By Azar Gat
The Arab upheaval has been the cause of profound bewilderment in the developed world and among policy makers, not least in Washington. Great enthusiasm for the Arab Spring was quickly replaced by confusion and concern regarding Islamic democracy or an Islamist Winter, depending on one’s perspective. This was as quickly supplanted by disconcert and despair in the face of military takeovers and ferocious civil wars. The European revolutions of 1848, the ‘Spring of Nations’, with their great hopes and dashed dreams, have often been cited as an analog. But indeed, what can the European experience of modernization and regime change during the nineteenth and early twentieth centuries teach us about the contemporary Arab world? History does not quite repeat itself, as differences of conditions, place and time are as significant as similarities. Still, history is the best we have got.
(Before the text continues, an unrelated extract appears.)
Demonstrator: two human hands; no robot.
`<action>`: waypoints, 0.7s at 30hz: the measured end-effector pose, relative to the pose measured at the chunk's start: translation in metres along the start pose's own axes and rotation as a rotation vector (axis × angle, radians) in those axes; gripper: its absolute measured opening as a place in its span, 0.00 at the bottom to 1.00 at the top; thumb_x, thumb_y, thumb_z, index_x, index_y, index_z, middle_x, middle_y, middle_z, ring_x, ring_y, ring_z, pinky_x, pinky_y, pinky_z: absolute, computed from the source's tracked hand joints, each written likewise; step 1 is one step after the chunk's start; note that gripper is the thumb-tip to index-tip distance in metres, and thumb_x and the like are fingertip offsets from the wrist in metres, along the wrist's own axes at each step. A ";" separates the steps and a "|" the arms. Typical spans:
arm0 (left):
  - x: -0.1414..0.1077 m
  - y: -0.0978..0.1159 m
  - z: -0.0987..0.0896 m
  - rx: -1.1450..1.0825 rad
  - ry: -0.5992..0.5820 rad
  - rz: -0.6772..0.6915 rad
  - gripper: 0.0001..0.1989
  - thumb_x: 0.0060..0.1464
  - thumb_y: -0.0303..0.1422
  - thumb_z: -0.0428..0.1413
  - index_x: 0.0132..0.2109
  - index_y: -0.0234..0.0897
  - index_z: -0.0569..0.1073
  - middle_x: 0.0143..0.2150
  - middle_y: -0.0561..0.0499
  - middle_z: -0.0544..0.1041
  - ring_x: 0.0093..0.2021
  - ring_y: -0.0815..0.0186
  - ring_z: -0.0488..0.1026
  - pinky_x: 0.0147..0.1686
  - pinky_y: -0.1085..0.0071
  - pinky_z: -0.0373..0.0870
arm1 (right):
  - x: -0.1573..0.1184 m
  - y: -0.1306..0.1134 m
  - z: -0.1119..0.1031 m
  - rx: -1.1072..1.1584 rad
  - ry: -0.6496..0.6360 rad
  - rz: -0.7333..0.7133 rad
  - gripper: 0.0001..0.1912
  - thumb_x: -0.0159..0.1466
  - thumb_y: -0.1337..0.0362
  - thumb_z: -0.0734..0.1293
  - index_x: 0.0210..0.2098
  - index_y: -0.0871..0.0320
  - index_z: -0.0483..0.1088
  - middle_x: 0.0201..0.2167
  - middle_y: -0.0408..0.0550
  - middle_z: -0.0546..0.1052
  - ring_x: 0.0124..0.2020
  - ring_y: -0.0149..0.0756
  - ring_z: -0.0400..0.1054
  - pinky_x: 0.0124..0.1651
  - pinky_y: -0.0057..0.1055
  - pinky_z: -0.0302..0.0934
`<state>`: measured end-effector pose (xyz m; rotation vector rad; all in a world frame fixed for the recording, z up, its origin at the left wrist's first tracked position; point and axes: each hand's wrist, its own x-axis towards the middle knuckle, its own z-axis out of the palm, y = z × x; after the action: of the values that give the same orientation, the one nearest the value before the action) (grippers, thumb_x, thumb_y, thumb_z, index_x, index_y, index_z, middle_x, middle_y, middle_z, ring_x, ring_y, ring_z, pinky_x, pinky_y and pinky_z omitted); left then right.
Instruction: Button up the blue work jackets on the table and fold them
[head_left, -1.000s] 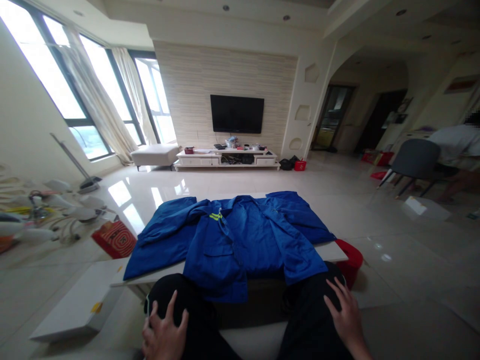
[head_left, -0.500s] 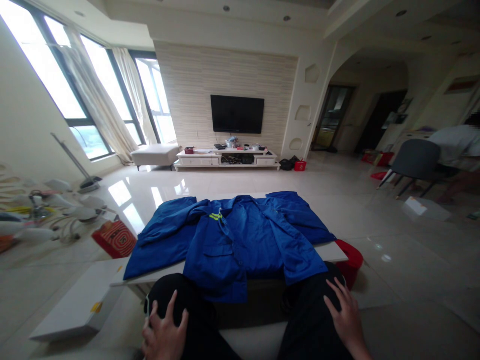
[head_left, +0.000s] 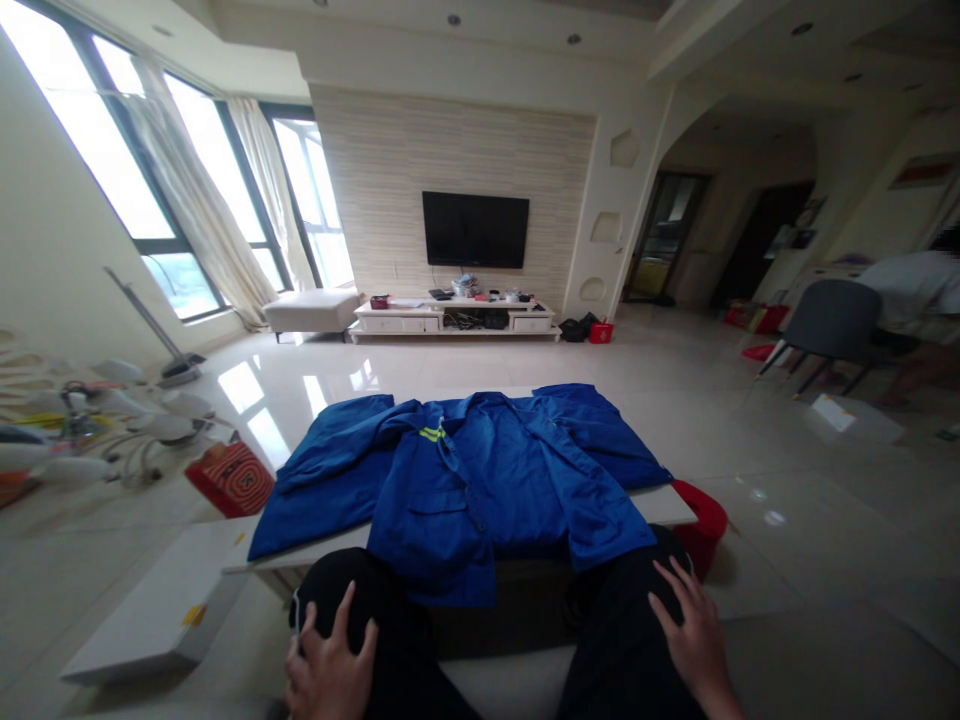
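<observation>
A blue work jacket (head_left: 517, 470) lies spread open on a white table (head_left: 679, 504), its front panels draping over the near edge. The left hand (head_left: 334, 650) and right hand (head_left: 694, 630) are empty, resting with loosely spread fingers on black trousers (head_left: 600, 650) at the knees. The cloth looks soft, limp, fairly light and hard to damage, though loose layers could slide or bunch. The lower front corners seem good places to pinch, one per hand.

Head cam view's shifted a hair, TV (head_left: 475, 230) slightly lower.
</observation>
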<state>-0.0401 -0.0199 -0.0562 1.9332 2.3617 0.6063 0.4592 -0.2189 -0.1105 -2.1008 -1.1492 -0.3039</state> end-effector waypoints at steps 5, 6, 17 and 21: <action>0.003 -0.003 0.002 -0.037 -0.015 -0.002 0.28 0.65 0.47 0.48 0.70 0.53 0.62 0.71 0.39 0.55 0.64 0.41 0.63 0.55 0.46 0.69 | 0.000 0.001 0.001 0.000 -0.006 0.000 0.28 0.67 0.45 0.61 0.59 0.52 0.70 0.66 0.51 0.66 0.67 0.57 0.57 0.66 0.58 0.53; 0.003 -0.004 0.002 -0.041 -0.021 -0.003 0.28 0.65 0.47 0.48 0.70 0.53 0.62 0.71 0.40 0.55 0.64 0.41 0.62 0.55 0.46 0.69 | 0.000 0.001 0.001 -0.001 -0.009 0.000 0.27 0.67 0.45 0.60 0.59 0.52 0.70 0.66 0.51 0.66 0.67 0.57 0.57 0.66 0.58 0.53; 0.003 -0.006 0.006 -0.018 -0.020 -0.005 0.28 0.65 0.47 0.47 0.70 0.54 0.63 0.71 0.40 0.54 0.65 0.41 0.62 0.56 0.46 0.69 | 0.000 0.002 0.001 -0.005 -0.008 -0.009 0.28 0.66 0.45 0.61 0.59 0.52 0.71 0.66 0.52 0.66 0.66 0.57 0.59 0.66 0.58 0.54; 0.003 -0.008 0.009 -0.015 -0.006 0.008 0.28 0.66 0.48 0.46 0.70 0.53 0.62 0.71 0.40 0.54 0.64 0.41 0.62 0.54 0.47 0.70 | 0.000 0.001 0.001 0.001 -0.003 0.001 0.28 0.66 0.45 0.61 0.59 0.52 0.71 0.66 0.52 0.66 0.66 0.58 0.59 0.66 0.59 0.53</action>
<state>-0.0459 -0.0162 -0.0660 1.9363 2.3404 0.6154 0.4604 -0.2186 -0.1117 -2.1023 -1.1496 -0.2993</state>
What makes nineteenth- and early twentieth-century Europe and the current Middle East similar is their relative position on the road to modernization. According to the most authoritative estimates, by Angus Maddison, real GDP per capita in non-oil producing Arab countries is in the same range as mid- to late-nineteenth-century Europe (roughly one-tenth of today’s affluent world). Urbanization rates in Egypt and Syria are, respectively, just below and above 50 percent, a level crossed by the United Kingdom around 1850 and by Germany around 1900. Illiteracy in the major Arab countries still hovers between 20 to 30 percent (greater among women than men), again in the same range as in mid-nineteenth century Europe (with the exception of the continent’s highly literate northern countries).